From Here to Eternity_ The Restored Edit - Jones, James [453]
They did not contest this either. So the three of them sat that way, in silence, listening to the reports come in over the radio, until hunger for the breakfast nobody had had drove them out to the kitchen, and Prew finished off the bottle he was working on and started another. He would not leave the radio to eat. When they brought him food he refused it. He stayed in front of the radio on the footstool, drinking cocktail glasses of whiskey and weeping and nothing could budge him.

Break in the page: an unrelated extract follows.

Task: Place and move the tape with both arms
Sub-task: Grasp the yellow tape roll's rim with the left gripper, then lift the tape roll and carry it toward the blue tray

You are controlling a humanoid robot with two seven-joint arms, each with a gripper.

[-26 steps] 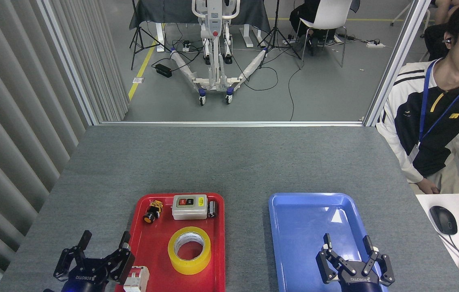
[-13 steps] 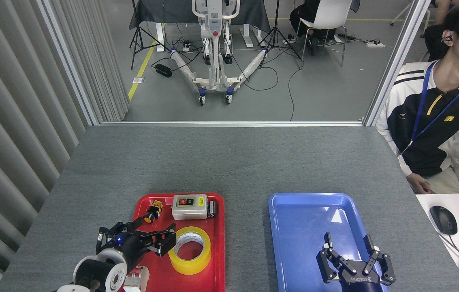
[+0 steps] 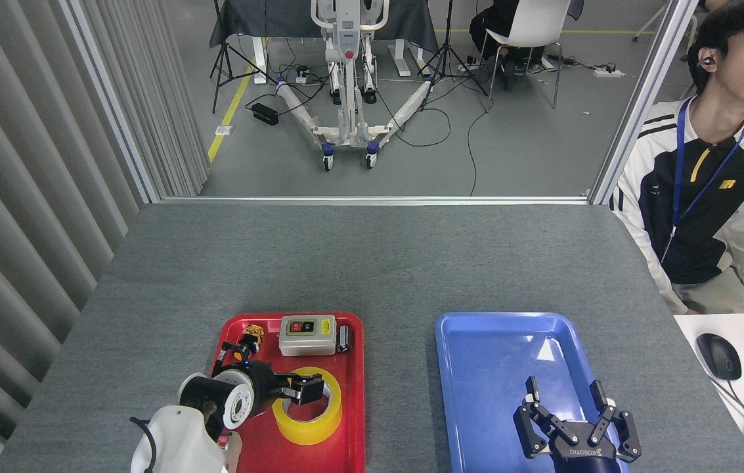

“Our young men have paid dearly,” the radio said, “for the lesson the nation has learned this day. But they have paid fairly, and squarely, without fear and without complaint and without bitterness at the high cost. Hired to be ready to fight and die for us, our Regular Army and Regular Navy have this day upheld the faith and confidence we have always placed in them, have proved their right to the esteem we have always had for them.”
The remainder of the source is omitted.